Jared Harris as Captain Francis Crozier |
As they say, it's a long story. But the basics are simple: the Northwest Passage, originally envisioned as the "sea route to the Orient," was by the mid-nineteenth century a more abstract prize: numerous expeditions had been launched and failed, enough for Arctic veteran Sir John Ross to declare to a Parliamentary Committee that, even if found, the Passage would be "utterly useless" for commercial ships. Still, for a maritime nation, the lack of having managed it was a perceptible failing, one which Franklin's expedition was widely expected to resolve. Under the command of Franklin -- who had mapped much of the mid-section of the Passage already -- with two ice-strengthened ships, the "Erebus" and "Terror," fresh from a successful Antarctic voyage, the expedition seemed destined to succeed. Until it disappeared with scarcely a trace, defeating every effort to find more than a skeleton or a scrap of paper for decades, even as disturbing accounts, collected from the native Inuit people, told of starvation, cannibalism, and exhausted men who "fell down as they walked."

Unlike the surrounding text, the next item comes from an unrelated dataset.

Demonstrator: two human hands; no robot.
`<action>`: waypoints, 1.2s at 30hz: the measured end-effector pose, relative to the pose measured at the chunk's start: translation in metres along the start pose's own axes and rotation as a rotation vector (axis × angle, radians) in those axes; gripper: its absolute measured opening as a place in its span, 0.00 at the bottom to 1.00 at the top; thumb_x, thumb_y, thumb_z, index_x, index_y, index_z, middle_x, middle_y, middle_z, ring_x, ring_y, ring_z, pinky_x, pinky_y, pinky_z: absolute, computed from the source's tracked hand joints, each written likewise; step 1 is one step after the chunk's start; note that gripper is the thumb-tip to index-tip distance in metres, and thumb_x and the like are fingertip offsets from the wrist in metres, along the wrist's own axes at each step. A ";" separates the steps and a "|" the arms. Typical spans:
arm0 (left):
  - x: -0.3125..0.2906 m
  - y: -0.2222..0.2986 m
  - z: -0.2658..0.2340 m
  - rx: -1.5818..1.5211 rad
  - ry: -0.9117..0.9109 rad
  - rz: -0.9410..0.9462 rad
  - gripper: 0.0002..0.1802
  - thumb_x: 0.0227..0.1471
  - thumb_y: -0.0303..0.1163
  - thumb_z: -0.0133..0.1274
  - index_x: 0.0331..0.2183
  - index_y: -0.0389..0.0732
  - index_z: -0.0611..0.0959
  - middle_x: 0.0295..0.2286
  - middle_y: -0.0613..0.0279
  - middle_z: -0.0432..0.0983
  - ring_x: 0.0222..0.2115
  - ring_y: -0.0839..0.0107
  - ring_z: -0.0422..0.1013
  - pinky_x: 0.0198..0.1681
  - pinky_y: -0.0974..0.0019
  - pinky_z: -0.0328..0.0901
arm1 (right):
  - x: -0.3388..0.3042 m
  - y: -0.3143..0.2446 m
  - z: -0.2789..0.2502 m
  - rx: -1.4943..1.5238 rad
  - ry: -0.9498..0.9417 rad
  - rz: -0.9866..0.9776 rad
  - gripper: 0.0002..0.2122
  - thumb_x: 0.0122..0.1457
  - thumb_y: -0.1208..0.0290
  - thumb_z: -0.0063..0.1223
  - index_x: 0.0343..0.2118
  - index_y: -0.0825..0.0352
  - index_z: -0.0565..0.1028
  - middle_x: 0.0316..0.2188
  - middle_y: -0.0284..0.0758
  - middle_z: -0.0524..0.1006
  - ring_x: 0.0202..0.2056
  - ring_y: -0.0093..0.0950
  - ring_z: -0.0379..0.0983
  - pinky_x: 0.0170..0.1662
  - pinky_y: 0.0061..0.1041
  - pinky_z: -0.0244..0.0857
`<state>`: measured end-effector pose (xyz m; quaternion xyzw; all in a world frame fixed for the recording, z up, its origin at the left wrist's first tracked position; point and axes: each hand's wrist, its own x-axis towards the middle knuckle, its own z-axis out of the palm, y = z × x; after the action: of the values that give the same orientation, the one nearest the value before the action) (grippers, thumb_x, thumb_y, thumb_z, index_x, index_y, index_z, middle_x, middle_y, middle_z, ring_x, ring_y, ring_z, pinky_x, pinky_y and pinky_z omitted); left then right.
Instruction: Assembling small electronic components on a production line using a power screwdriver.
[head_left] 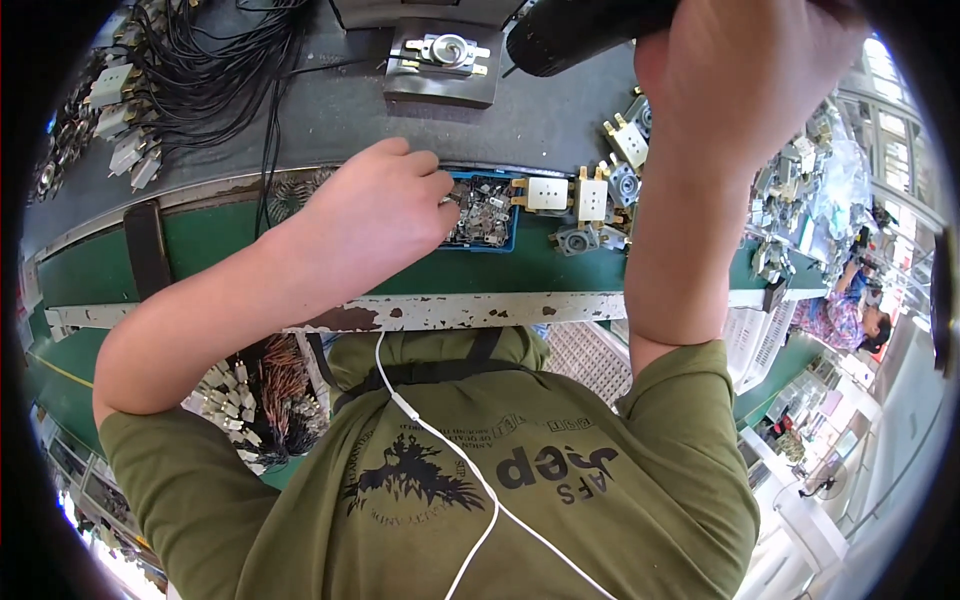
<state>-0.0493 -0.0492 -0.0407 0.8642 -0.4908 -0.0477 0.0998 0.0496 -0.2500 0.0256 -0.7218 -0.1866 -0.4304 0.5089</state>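
My left hand (395, 195) is over the left end of a blue tray (513, 228) filled with small metal pieces (488, 212). Its fingers are curled in; whatever lies between them is hidden. High on the right, close to the camera, my right hand (745, 75) is closed round a black cylindrical tool (590, 32), partly cut off by the top edge. Left of this tool, a part with a round metal centre and brass-coloured tabs (448, 51) sits on a dark metal block (440, 92).
White blocks with brass tabs (547, 194) and grey round-centred parts (577, 239) lie right of the tray. Black cables (235, 85) with white ends spread at left. The bench's chipped front edge (450, 312) crosses before me. Another person (845, 318) is at far right.
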 end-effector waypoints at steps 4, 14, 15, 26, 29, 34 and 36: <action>0.002 0.001 0.000 0.012 -0.012 0.026 0.04 0.44 0.31 0.58 0.27 0.44 0.81 0.27 0.65 0.76 0.34 0.68 0.74 0.41 0.65 0.66 | 0.017 -0.014 -0.018 -0.185 0.049 -0.129 0.16 0.60 0.66 0.60 0.43 0.74 0.72 0.44 0.39 0.79 0.46 0.34 0.76 0.51 0.37 0.69; 0.000 -0.003 0.013 -0.144 0.055 0.004 0.05 0.47 0.30 0.56 0.30 0.42 0.81 0.25 0.63 0.76 0.30 0.64 0.76 0.37 0.61 0.69 | 0.028 -0.035 0.052 0.516 -0.068 0.083 0.26 0.58 0.85 0.62 0.54 0.70 0.58 0.35 0.41 0.79 0.26 0.24 0.78 0.29 0.22 0.75; 0.003 -0.004 0.011 -0.136 0.062 0.007 0.05 0.47 0.30 0.56 0.30 0.42 0.81 0.25 0.63 0.76 0.30 0.64 0.76 0.37 0.61 0.69 | 0.030 -0.028 0.059 0.576 -0.043 0.074 0.25 0.59 0.84 0.62 0.53 0.69 0.58 0.33 0.40 0.79 0.23 0.23 0.76 0.26 0.21 0.73; 0.007 -0.003 0.002 -0.259 0.192 0.061 0.03 0.47 0.30 0.57 0.29 0.43 0.81 0.30 0.63 0.73 0.34 0.66 0.75 0.37 0.61 0.69 | 0.034 -0.022 0.083 0.975 0.040 0.030 0.25 0.60 0.84 0.62 0.54 0.66 0.57 0.34 0.38 0.79 0.25 0.21 0.76 0.26 0.20 0.72; 0.005 -0.003 0.004 -0.285 0.171 0.031 0.08 0.45 0.27 0.58 0.32 0.42 0.80 0.32 0.63 0.74 0.34 0.64 0.74 0.39 0.61 0.69 | 0.027 -0.039 0.083 0.643 0.006 0.188 0.26 0.60 0.84 0.62 0.54 0.66 0.58 0.34 0.37 0.79 0.27 0.21 0.77 0.29 0.20 0.74; 0.007 -0.004 -0.003 -0.256 0.103 0.028 0.08 0.46 0.28 0.58 0.33 0.41 0.79 0.31 0.61 0.74 0.34 0.63 0.75 0.39 0.60 0.69 | 0.046 -0.032 0.079 0.690 -0.211 0.203 0.25 0.57 0.81 0.66 0.52 0.67 0.63 0.35 0.36 0.80 0.30 0.22 0.78 0.31 0.21 0.73; 0.008 -0.006 -0.006 -0.247 0.130 0.044 0.07 0.48 0.28 0.57 0.32 0.41 0.79 0.30 0.61 0.74 0.34 0.63 0.76 0.38 0.61 0.69 | 0.062 -0.012 0.072 0.741 -0.499 0.306 0.23 0.55 0.76 0.69 0.50 0.67 0.67 0.36 0.37 0.81 0.35 0.23 0.78 0.36 0.23 0.74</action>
<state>-0.0393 -0.0526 -0.0355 0.8356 -0.4924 -0.0493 0.2383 0.1076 -0.1910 0.0748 -0.5922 -0.3357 -0.0684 0.7293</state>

Like the novel by Dan Simmons on which it's based, the show builds a tissue of horrific fiction around this armature of historical fact. For those of us who already find the factual story endlessly fascinating, a certain additional suspension of disbelief will be required. We'll have to let go of our idealized version, for instance, of Franklin, and let Hinds's masterful performance of Sir John as an ambitious commander who throws caution to the winds, take its place; our Fitzjames will, as Menzies portrays him, be less whimsical than the lively young fellow evident in his letters home; our Crozier, above all, will be darker: feeling that his sense of the perils of the ice is not being taken seriously, he turns to drink and grim warnings: "Our situation is more dire than you may understand." Jared Harris's performance is the highlight of the series for me; no other actor I know so perfectly combines -- and balances -- darkness and light. All these new characters, though drawn differently from the way we've seen them before, serve this show's narrative as faithfully as the original officers served their nation's Navy.
I won't be giving any spoilers here -- though the curious can read the episode-by-episode recap and commentary I wrote for Canadian Geographic on their website -- but I will say that, despite the fact that its horror is of a different and more fantastical kind, the show captures the bleak realism of Franklin's ill-fortune with remarkable clarity. Part of this is thanks to an excellent production crew and visual effects team, who worked magic with the look and feel of the ice, as well as having the expert advice of ship-modeler extraordinaire Matthew Betts which has made the structure and shape of both ships remarkably accurate, far more so than your usual "Master and Commander" fare. And these three actors, along with a brilliant supporting cast, well portray the essential human drama at the core of it all -- it's not "man vs. ice" but "man vs. man vs. himself vs. ice" -- a far more psychologically vexed formula, even before we meet the horror that awaits.